Because of its critical importance for modern data acquisition and analysis, geophysical software development has grown into a major industry. Many companies, from majors such as CGG, Landmark, and Schlumberger to numerous smaller vendors provide software solutions and services for numerous applications. Traditionally, geophysical software has been highly specialized for certain applications (e.g., field QC, reflection seismic processing, modeling, or interpretation). However, with growing concentration of computational power, the present and future trends in geophysical software are clearly for re-integration, allowing a researcher instant access to the entire data analysis and interpretation. Another important trend is the explosive growth of opensource software developed and supported by the community.
Our package, called SIA (http://seisweb.usask.ca/SIA) has grown from a diversity of tasks encountered in an academic data analysis and inversion, and by design, is not limited to any of them. Since its inception in 1995, it was used to process reflection, GPR, and crustal-scale wide-angle seismic data, to create 3D, migrated Receiver Function images of the Earth’s upper mantle, perform travel-time modeling and inversion, process seismic records from nuclear explosions, and recently – to manage a regional seismographic network, to process gravity and air-magnetic images, and even to provide web data services. Started initially as a multi-component interface for CogniSeis Disco seismic reflection processing package, the approach proved to be quite unique in its broad scope covering the full spectrum of geophysical data analysis.
The open source model is important for rapid exchange of ideas, development, and response to the needs of the community. The success of open source software in recent years has demonstrated that it can meet and from many aspects exceed the quality of commercial solutions. With fast development cycles and code contribution directly from users, new features can be quickly implemented and vetted. This has been particularly well demonstrated by the community development centred on the GNU/Linux operating system. The demand for versatile open-source geophysical systems is high – note that in just nine months fro m November 2006, we served over 190 requests for SIA downloads (Figure 1).

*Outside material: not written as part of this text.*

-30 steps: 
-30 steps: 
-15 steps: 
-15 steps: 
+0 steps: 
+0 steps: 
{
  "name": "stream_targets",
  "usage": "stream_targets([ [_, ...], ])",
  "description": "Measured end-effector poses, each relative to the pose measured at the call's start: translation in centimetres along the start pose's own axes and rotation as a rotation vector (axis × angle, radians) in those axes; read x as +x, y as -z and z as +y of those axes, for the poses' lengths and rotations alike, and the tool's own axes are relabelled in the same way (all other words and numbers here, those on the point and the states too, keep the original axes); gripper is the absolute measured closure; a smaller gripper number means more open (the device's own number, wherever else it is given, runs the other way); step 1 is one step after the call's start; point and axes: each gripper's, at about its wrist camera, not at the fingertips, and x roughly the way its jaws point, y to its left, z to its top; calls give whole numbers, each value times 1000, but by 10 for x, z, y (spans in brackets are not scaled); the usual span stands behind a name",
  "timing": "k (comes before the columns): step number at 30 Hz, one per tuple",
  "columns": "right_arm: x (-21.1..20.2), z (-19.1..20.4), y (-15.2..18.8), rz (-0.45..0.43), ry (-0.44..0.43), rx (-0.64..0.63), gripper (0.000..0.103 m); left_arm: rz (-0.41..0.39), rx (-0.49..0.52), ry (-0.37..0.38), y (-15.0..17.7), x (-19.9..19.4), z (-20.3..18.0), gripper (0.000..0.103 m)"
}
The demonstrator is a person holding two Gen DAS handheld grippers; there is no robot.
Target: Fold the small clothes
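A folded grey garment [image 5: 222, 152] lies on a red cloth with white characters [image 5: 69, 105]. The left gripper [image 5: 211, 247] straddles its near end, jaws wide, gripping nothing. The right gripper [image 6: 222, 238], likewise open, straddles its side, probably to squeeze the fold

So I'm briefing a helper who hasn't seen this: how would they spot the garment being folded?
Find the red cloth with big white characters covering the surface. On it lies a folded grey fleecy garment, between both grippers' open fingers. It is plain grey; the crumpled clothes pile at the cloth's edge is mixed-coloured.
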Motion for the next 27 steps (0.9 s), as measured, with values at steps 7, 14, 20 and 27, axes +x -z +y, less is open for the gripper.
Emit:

In reflection seismics, many consultants and academics use and write code for Stanford Exploration Project (SEP) and particularly Seismic Un*x (SU) systems because of their maturity, openness, and low cost. These systems are adequate for many single-channel applications; however, in more complex tasks, they are strongly limited by linear, UNIX file-stream based design and only basic user interfaces. Matlab (with its free equivalent, Octave) is another popular solution because of its rich toolbox, readily available graphical tools and the ease of developing new processing code. However, Matlab often shows prohibitively poor performance in real data processing problems and requires extensive programming expertise for operation.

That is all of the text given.